Unexpected Reaction Pathway for butyrylcholinesterase-catalyzed inactivation of "hunger hormone" ghrelin

Abstract

Extensive computational modeling and simulations have been carried out, in the present study, to uncover the fundamental reaction pathway for butyrylcholinesterase (BChE)-catalyzed hydrolysis of ghrelin, demonstrating that the acylation process of BChE-catalyzed hydrolysis of ghrelin follows an unprecedented single-step reaction pathway and the single-step acylation process is rate-determining. The free energy barrier (18.8 kcal/mol) calculated for the rate-determining step is reasonably close to the experimentally-derived free energy barrier (~19.4 kcal/mol), suggesting that the obtained mechanistic insights are reasonable. The single-step reaction pathway for the acylation is remarkably different from the well-known two-step acylation reaction pathway for numerous ester hydrolysis reactions catalyzed by a serine esterase. This is the first time demonstrating that a single-step reaction pathway is possible for an ester hydrolysis reaction catalyzed by a serine esterase and, therefore, one no longer can simply assume that the acylation process must follow the well-known two-step reaction pathway.

Figure 1. Possible reaction pathways for human BChE-catalyzed hydrolysis of ghrelin.

(A) Amino acid sequence of human ghrelin. (B) Acylation process (with or without existence of a tetrahedral intermediate) in which ghrelin is represented as CH₃(CH₂)₆COOR: Reactant State (RS), Tetrahedral Intermediate (TI_a), and Acyl-Enzyme (AE) + desacyl-ghrelin (ROH). (C) Deacylation process: Acyl-Enzyme (AE) + H₂O, Tetrahedral Intermediate (TI_d), and Product State (PS).

Figure 2

Optimized geometries of (A) the reactant state (RS) and (B) the transition state (TS1) for the acylation process of BChE-catalyzed hydrolysis of ghrelin.

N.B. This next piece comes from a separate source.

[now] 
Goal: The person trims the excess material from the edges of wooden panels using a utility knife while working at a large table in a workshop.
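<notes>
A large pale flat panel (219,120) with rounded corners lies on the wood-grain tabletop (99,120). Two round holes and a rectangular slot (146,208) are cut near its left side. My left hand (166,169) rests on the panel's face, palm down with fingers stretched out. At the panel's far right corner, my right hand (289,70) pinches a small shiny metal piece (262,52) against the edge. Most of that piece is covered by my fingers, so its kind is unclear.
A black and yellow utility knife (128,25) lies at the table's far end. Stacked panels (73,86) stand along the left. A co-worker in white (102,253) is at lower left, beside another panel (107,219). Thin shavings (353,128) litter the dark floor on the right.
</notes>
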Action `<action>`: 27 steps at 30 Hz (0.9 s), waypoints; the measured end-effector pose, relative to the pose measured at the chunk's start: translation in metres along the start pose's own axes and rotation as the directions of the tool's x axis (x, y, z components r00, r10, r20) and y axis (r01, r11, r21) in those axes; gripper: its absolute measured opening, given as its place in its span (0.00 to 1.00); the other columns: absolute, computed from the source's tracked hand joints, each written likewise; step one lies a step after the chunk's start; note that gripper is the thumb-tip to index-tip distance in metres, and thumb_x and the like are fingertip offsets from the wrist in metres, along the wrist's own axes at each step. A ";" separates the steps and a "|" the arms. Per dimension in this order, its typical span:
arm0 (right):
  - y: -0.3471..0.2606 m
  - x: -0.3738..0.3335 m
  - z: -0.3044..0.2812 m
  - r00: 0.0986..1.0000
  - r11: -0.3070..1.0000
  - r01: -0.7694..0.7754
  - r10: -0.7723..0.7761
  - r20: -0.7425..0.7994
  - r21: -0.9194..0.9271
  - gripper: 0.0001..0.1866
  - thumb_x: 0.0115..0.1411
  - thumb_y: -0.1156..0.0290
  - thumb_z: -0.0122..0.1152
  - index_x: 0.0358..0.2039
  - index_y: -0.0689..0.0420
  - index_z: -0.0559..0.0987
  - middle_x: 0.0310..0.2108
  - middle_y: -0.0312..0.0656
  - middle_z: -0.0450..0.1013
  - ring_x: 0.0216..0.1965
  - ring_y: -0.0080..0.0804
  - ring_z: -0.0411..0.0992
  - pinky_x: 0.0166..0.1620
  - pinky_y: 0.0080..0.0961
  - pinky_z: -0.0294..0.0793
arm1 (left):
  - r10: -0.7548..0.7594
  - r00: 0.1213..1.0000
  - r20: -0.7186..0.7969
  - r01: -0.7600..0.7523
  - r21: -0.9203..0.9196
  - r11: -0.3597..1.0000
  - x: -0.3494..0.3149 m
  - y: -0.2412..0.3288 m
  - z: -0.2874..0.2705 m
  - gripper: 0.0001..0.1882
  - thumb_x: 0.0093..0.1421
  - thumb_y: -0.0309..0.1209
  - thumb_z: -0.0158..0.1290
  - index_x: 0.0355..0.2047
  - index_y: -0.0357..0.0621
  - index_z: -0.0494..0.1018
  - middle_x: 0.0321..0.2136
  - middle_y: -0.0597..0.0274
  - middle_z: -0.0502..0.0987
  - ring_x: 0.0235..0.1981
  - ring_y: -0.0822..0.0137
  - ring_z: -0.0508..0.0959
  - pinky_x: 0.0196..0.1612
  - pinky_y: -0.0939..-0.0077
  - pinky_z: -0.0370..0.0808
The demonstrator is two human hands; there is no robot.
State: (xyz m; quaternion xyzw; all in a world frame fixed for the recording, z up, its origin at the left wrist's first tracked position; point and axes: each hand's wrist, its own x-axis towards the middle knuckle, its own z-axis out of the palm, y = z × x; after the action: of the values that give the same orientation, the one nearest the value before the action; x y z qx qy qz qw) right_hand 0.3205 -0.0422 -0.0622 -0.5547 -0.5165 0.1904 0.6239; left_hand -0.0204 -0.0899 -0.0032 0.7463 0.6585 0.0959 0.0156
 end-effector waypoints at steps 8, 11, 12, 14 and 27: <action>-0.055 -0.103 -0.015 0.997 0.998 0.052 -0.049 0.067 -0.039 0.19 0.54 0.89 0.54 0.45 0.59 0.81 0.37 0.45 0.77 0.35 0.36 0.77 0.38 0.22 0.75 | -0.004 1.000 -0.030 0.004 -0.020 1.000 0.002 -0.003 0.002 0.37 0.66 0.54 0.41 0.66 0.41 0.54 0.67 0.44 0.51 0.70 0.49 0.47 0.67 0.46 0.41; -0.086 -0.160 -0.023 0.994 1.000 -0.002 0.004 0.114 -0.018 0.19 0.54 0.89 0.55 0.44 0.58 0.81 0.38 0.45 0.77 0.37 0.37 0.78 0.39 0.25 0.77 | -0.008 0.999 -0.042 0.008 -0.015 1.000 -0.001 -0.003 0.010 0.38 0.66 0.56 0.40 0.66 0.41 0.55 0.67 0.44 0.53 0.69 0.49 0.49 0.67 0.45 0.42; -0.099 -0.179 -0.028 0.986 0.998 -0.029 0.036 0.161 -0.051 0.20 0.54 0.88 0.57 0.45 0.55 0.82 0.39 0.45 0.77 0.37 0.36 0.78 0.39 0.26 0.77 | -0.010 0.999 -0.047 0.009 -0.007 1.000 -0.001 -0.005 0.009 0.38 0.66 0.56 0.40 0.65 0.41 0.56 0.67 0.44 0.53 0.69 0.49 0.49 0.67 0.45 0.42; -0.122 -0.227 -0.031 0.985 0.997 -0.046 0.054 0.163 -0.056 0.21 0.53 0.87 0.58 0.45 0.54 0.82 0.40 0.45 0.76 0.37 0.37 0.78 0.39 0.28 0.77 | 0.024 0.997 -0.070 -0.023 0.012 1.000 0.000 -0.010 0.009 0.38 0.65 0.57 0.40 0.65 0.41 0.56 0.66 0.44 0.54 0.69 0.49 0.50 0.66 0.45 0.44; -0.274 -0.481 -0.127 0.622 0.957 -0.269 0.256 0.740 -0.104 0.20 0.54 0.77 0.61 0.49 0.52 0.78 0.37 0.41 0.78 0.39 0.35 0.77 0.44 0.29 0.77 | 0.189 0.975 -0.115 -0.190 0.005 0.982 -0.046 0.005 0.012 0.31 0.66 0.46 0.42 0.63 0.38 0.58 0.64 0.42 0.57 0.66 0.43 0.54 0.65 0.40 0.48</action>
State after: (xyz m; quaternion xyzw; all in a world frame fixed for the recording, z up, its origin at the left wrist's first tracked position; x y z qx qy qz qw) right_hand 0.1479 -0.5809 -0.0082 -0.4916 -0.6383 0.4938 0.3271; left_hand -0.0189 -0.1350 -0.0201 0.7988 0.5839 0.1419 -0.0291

Indicated in the figures are the internuclear distances (Å) optimized at the QM/MM(SCC-DFTB:CHARMM27) level, and the values in parentheses refer to the distances optimized at the QM/MM(B3LYP/6-31G*:CHARMM27) level. (C) Plot of the potential energy vs the reaction coordinate (RC1) used the in the QM/MM(SCC-DFTB:CHARMM27) reaction-coordinate calculations; RC1 = r(C−O³) – r(C−O^γ). (D) Plots of key internuclear distances vs the intrinsic reaction coordinate (IRC) calculations at the QM/MM(SCC-DFTB:CHARMM27) level. The distances shown include the following atoms: C (carbonyl carbon atom on the n-octanoylated Ser3 side chain of ghrelin); O³ (ester oxygen atom on the n-octanoylated Ser3 side chain of ghrelin); O^γ (hydroxyl oxygen atom on Ser198 side chain of BChE); H^γ (hydroxyl hydrogen on the n-octanoylated Ser3 side chain of ghrelin); and N^ε (nitrogen atom on His438 side chain of BChE).

Figure 3

Optimized geometries of (A) the acyl-enzyme (AE) + H₂O, (B) transition state TS2, (C) tetrahedral intermediate TI_d, and (D) transition state TS3 during the deacylation process of BChE-catalyzed hydrolysis of ghrelin. Indicated in the geometries are the internuclear distances (Å) optimized at the QM/MM(SCC-DFTB:CHARMM27) level, and the corresponding values in parentheses refer to the distances optimized at the QM/MM(B3LYP/6-31G*:CHARMM27) level.

Figure 4. Minimum free energy profile determined by the QM/MM(SCC-DFTB:CHARMM27) calculations based two-dimensional PMF free energy maps for the entire reaction process (acylation and deacylation) of BChE-catalyzed hydrolysis of ghrelin.